The central pool of money, of course, does not merely need to be generated by large broadcasters (in whatever form they may appear), but also, could come from the end users themselves. Much like Satellite radio which subsists off subscriptions, the end user could pay an annual fee to just have access to music that they can mash up, remix, redistribute, and so on as they please. Like paying the milkman for delivering a daily necessity – milk. It just becomes a part of one’s life – a necessity, and assumption of persistence. Why shouldn’t it be considered thusly? We all listen to music. I have met perhaps two people in my entire life that have claimed to not “be into” music, and I have met far more people than that in total =) (granted I have not visited some of places in the world where music is frowned upon but those places are not the focus of the market I am addressing). The only thing that has changed with music and the demand for it is how that has been represented or tracked. It was once live, then written to parchment to be re-created at a later time by musicians, then recorded and distributed on wax cylinders, music boxes, player pianos, vinyl, 8-track, cassette, video cassette, CD, DVD, mp3, ipod swapping etc.

That many people could listen to a vinyl record at once does not change the fact that pirated copies of a CD that someone had to buy or otherwise obtain, were uploaded and then played for a group of like-minded people being entertained around a digital campfire by their digital host/tastemaker/storyteller etc. So music is always there and always being disseminated post manufacturer. It’s how it goes. Someone buys a loaf of bread and brings it home, everyone partakes of it. But you pay taxes to live in that home. You pay for running hot water. You pay for your garbage to be collected. You pay for your 600 cable channels. You pay for electricity. Not everyone in the household does, but the fact that many in the household use it frugally or otherwise affects the monthly bill. An artist should be compensated in the same way for creating what can be, if one observes usage patterns, deemed a necessity. It can be qualified as a necessity because it is pervasive and ubiquitous. Imagine if recorded music disappeared from the world altogether. Just gone. And the ability to ever make it again vanished in kind. Seems a little ludicrous and unthinkable and perhaps a little unnecessary doesn’t it? Just like the idea that oil could ever really run out, that electricity could expire, that the oceans could become saturated with pollution, that we could actually affect the global climate to the degree of mass destruction.
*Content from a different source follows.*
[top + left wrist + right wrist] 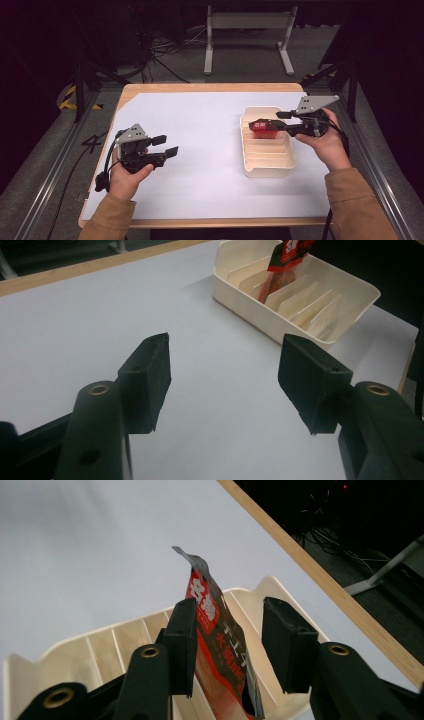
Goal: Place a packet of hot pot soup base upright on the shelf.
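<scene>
Your left claw (165,145) sits at about 8 o'clock on the worktop (210,125), held low over the white sheet with its jaws spread wide and nothing between them. In the left gripper view the cream tray (345,282) lies ahead toward 1 o'clock, well apart from that claw, with a red packet (285,262) standing in it. Your right claw (267,121) is at about 3 o'clock, reaching over the far end of the tray (270,170). In the right gripper view its jaws are partly open on either side of the red packet (215,635): the left jaw lies against the packet's printed face, while a clear gap separates the packet from the right jaw. The packet stands nearly upright in a slot between the tray's dividers (105,645).
</scene>
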Demonstrator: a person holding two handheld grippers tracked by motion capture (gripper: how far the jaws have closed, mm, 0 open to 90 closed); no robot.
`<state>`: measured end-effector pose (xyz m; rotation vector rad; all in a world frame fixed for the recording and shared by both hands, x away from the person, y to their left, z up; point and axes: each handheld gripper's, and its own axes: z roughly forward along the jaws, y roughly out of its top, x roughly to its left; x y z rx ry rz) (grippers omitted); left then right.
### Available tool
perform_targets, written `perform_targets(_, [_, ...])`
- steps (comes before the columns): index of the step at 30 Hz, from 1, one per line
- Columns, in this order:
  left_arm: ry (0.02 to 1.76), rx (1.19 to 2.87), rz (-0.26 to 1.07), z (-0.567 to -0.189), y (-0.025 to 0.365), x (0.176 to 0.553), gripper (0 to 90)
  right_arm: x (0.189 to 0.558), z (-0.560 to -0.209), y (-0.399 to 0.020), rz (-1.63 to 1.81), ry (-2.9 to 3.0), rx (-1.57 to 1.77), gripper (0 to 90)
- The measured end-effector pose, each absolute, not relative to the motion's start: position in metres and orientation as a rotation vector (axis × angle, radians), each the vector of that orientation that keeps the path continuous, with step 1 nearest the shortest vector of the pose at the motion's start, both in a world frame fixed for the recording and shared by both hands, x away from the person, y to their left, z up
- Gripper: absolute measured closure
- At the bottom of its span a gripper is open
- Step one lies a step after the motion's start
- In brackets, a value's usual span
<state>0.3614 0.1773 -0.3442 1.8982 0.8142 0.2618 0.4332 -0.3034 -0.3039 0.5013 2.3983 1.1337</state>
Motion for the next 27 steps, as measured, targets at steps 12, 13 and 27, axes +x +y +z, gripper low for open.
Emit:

Artists are channelers – some in league with the Zeitgeist, others timeless searchers for meaning and myth within their experiences. We require this to find for ourselves something that we can connect to socially and realign ourselves with this otherwise implausible thing we call life. Everyone gets to take home something for their work, even if they don’t understand their end user, even if they are just a cog in the machine. But the musician is treated like the celebrity is often treated – someone who chose their marginal fringe state and should respectively be compensated equally marginally and erratically, as though because the job almost demands a maverick mentality, the creator should be compensated as such – a ready target for derision when the game plan doesn’t pan out – their notoriety invites ridicule as a rebuke for having demanded one’s attention in the first place. But you see, the best of them are probes – Martian rovers searching for answers. Hardly justification for tabloid stalking and public character assassination.

It is still a wild frontier, the music and film industries. Still being run like banks and gangsters facing off over a pile of burned out wagons. I propose and foresee a solution that requires not a change of retailer, but a change of perception.

These are sketches on a pad, and I invite your thoughts.